Le calendrier s'annonce particulièrement serré. La mise en œuvre est envisagée dès la rentrée prochaine, venant s'ajouter à l'interdiction du téléphone portable au lycée, également intégrée au texte. Si ce calendrier est tenu, la France ferait figure de pionnière au sein de l’Union européenne en matière de régulation des géants du Numérique.
Le casse-tête technique et juridique de la vérification d’âge
La principale difficulté réside dans un impératif majeur : garantir la conformité absolue du texte avec le droit européen. Sur le terrain, une telle mesure implique la mise en place d'un système de vérification d’âge particulièrement robuste - un véritable casse-tête technologique. La responsabilité de ce dispositif incombera directement aux plateformes, qui devront déployer des solutions fiables pour bloquer les accès non autorisés.
L'initiative française s'inscrit d'ailleurs dans une dynamique internationale globale. Par exemple, la Commission européenne a présenté en avril dernier un projet d'application dédiée à la vérification d’âge.

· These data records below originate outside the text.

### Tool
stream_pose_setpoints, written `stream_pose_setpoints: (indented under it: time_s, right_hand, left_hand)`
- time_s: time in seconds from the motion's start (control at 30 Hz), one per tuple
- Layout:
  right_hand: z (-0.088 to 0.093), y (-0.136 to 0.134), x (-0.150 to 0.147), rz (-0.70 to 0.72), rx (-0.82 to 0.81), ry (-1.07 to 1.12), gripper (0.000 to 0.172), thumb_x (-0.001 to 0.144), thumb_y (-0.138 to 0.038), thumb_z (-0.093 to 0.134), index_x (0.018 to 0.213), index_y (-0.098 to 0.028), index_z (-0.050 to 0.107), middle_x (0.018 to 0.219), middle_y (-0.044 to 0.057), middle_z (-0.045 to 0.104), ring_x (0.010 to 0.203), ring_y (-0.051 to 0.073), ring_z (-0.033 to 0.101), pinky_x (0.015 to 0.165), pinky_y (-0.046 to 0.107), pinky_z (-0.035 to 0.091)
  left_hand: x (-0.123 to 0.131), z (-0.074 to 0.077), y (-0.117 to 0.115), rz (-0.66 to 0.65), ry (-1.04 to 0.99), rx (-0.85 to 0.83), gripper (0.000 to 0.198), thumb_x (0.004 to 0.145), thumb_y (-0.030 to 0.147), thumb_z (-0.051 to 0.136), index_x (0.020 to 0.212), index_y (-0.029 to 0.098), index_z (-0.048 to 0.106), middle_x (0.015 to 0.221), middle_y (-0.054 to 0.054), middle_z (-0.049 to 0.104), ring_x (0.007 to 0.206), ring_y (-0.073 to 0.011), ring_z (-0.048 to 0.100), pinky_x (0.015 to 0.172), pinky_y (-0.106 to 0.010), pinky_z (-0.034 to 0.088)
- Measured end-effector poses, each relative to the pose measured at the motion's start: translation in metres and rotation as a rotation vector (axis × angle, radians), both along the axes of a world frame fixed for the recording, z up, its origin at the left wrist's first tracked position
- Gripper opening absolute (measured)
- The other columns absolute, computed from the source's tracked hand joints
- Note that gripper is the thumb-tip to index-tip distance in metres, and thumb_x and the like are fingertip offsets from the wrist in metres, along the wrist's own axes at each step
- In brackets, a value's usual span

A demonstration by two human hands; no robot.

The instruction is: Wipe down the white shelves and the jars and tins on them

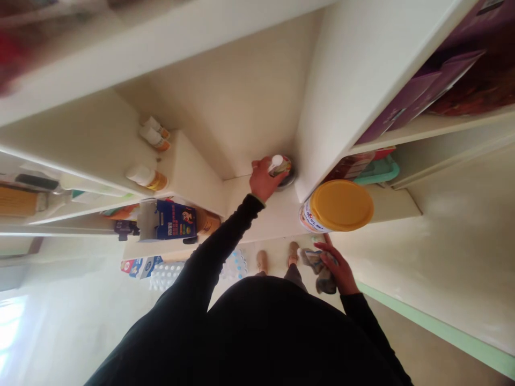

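Deep in the shelf corner, my left hand [264, 181] is closed around a small white-capped bottle [277, 162] with a colourful label. A dark round edge shows beneath that bottle; I cannot tell whether it is the bottle's base or another thing. Lower down on the right, my right hand [338, 269] grips a crumpled grey-brown cloth [323, 276] that hangs from the fingers. Between the hands, further right, a large tin [341, 206] with an orange-yellow lid stands at the shelf edge.
White bottles [147, 177] and a blue box [176, 219] occupy the left shelves. A teal tray [378, 170] and purple packages [418, 96] fill the right compartments. An upright partition [325, 102] borders the corner. Packs of plastic bottles [166, 274] stand on the floor.
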State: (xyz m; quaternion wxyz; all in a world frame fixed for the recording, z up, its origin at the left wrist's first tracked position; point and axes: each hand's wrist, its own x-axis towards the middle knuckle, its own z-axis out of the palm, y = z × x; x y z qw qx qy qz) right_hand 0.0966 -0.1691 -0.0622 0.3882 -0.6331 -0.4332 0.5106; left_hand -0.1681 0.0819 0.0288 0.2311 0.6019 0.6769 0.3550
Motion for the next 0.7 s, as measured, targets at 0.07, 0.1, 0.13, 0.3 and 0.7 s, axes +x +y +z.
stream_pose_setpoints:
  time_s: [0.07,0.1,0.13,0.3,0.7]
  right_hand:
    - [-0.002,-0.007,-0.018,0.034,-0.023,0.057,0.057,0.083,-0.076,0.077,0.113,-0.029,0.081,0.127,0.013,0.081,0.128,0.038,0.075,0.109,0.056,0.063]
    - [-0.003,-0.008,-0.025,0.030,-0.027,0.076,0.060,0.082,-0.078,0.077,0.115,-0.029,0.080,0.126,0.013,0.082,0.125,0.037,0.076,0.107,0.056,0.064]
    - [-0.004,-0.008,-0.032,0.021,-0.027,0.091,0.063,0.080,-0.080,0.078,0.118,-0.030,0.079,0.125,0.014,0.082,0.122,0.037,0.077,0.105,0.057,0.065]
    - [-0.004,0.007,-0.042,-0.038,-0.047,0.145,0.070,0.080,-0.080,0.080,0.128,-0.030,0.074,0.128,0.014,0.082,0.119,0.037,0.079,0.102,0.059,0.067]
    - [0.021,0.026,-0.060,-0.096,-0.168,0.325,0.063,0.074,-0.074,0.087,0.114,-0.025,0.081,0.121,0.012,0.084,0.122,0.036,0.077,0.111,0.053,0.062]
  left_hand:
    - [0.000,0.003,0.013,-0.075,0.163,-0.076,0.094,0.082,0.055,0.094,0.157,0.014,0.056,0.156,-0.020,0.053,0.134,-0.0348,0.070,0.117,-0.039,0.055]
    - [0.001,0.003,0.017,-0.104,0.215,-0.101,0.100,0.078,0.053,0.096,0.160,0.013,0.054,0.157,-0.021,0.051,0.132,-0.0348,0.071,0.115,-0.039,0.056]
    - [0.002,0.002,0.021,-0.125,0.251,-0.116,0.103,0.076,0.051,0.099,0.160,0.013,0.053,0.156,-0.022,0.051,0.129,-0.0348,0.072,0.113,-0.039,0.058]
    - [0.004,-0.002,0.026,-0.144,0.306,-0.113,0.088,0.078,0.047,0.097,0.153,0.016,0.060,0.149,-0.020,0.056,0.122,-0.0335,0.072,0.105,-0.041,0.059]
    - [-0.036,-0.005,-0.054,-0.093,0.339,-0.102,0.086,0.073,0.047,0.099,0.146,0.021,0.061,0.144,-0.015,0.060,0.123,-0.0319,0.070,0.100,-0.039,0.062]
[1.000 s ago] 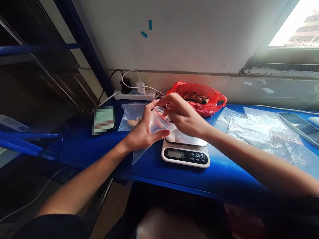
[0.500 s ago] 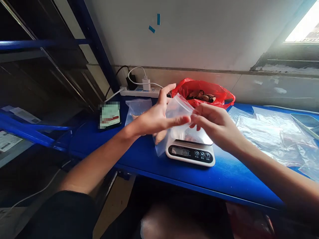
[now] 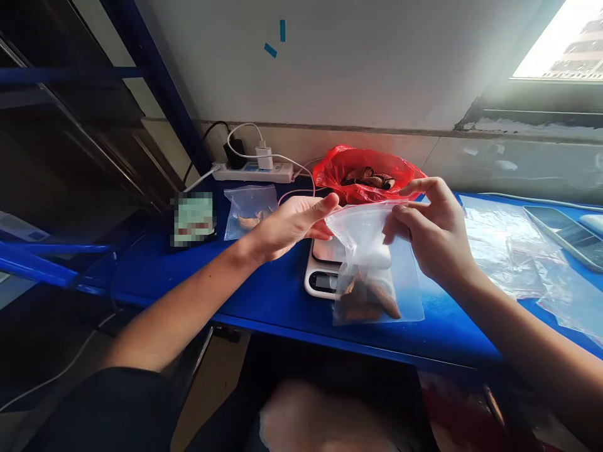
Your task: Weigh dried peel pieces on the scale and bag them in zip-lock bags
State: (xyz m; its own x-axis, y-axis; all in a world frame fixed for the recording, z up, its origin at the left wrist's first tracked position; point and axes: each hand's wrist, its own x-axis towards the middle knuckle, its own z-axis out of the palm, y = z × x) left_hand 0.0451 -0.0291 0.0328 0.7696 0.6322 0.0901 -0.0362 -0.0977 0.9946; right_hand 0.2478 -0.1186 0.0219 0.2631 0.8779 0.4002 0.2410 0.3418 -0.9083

Outre-Manche, le Premier ministre britannique Keir Starmer envisage lui aussi une interdiction similaire pour les moins de 16 ans.
Entre une volonté politique d'afficher la fermeté et des réalités technologiques complexes, la France s'est engagée dans une véritable course contre la montre. La loi étant désormais adoptée, reste à savoir si cette interdiction parviendra à surmonter l'écueil du contournement massif constaté à l'étranger, ou si elle représentera la première pierre d'une régulation numérique à l'échelle européenne.